Only one span of the listing below is wanted: the lines from the one with "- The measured" through the one with "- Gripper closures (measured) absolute", reproduced exactly, both ends kept.

-- Opening Marker --

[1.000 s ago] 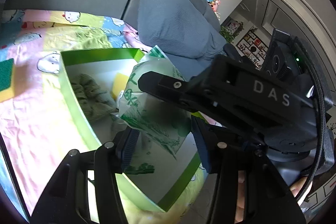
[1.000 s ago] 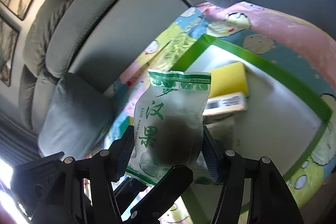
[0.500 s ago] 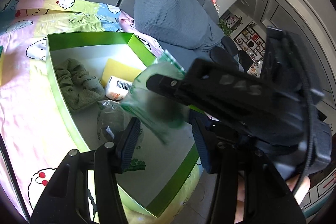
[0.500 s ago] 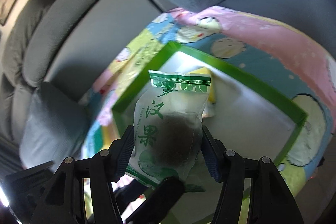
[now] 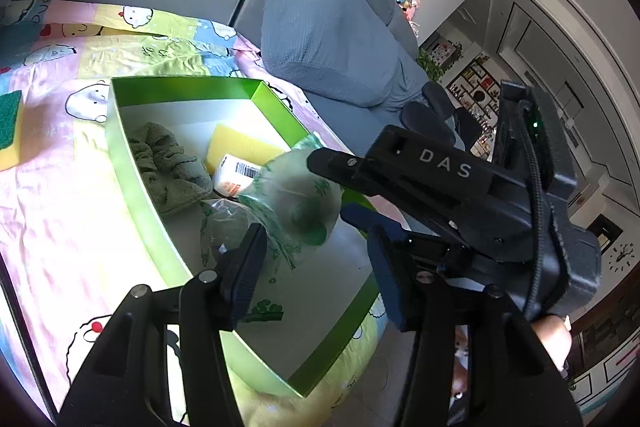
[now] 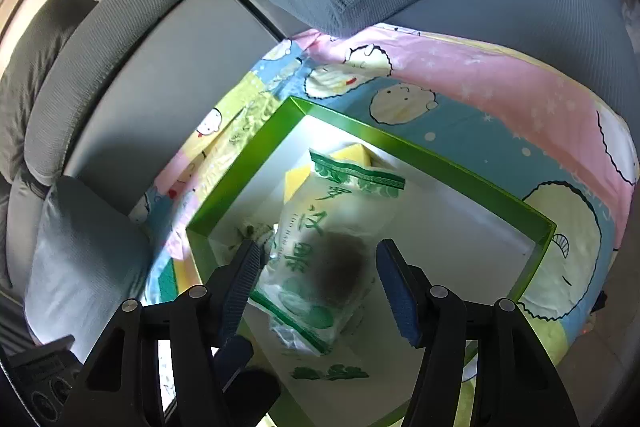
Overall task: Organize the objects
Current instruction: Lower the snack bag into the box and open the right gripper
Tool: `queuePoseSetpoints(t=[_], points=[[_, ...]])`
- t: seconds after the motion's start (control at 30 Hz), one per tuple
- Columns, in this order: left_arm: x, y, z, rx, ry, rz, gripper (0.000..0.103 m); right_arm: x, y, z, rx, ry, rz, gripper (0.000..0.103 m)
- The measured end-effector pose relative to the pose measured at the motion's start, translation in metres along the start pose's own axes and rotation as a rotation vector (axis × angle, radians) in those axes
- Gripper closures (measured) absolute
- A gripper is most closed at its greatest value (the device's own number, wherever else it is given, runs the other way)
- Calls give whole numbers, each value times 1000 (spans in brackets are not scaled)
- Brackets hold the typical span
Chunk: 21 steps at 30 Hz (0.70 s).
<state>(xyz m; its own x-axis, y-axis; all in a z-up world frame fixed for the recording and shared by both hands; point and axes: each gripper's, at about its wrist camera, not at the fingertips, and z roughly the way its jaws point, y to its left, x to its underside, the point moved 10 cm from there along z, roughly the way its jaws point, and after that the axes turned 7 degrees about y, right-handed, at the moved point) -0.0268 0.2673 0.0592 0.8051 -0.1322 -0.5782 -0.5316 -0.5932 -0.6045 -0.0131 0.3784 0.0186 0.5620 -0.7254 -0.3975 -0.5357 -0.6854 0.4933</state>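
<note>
sofa (image 6: 168,75): grey, with a blue-grey cushion (image 5: 328,27) at the back; takes up most of both views.
blanket (image 5: 60,163): pastel cartoon print, spread over the seat, under the box.
box (image 5: 132,163): green walls, white floor, open top, sitting on the blanket.
box contents: a green crumpled cloth (image 5: 168,163) at the left wall; a yellow sponge (image 5: 240,147) at the far end; a small white carton with a barcode (image 5: 236,179) just beside the sponge; a clear bag with green print (image 5: 224,223) on the floor near the cloth.
right gripper (image 6: 318,279): held above the box, pointing down into it; jaws about halfway apart; seen from the left view its top jaw lies across the packet.
left gripper (image 5: 312,267): low at the near side of the box, jaws partly apart, nothing between the pads.
packet (image 6: 328,247): clear pouch, green print, a dark round lump inside; sits between the right gripper's pads over the middle of the box. a thin gap seems to show at each pad, so i cannot tell whether it is gripped.
spare sponge (image 5: 10,131): green and yellow, on the blanket outside the box, well to the left.
</note>
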Motion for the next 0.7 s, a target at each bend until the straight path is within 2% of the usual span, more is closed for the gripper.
queuePoseSetpoints(t=[0.07, 0.13, 0.33, 0.7], points=[[-2, 0, -5, -15, -15, 4, 49, -1, 2, -2, -1, -12, -3, 39], [-3, 2, -10, -30, -28, 5, 45, -2, 5, -4, -4, -27, -10, 32], [-5, 15, -24, -82, -59, -9, 41, -3, 20, -14, -43, -68, -43, 28], [-12, 44, -67, -203, -162, -39, 34, 6, 41, -16, -87, -67, -85, 23]])
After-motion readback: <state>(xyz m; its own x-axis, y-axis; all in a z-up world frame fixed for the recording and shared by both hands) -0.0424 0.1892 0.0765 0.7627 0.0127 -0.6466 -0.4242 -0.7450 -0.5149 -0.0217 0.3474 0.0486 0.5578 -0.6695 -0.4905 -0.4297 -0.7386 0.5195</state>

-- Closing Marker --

**Solution to the exercise**:
- The measured end-effector pose relative to the pose measured at the motion's start, translation in metres along the start pose's own axes and rotation as a rotation vector (axis × angle, radians) in those axes
- Gripper closures (measured) absolute

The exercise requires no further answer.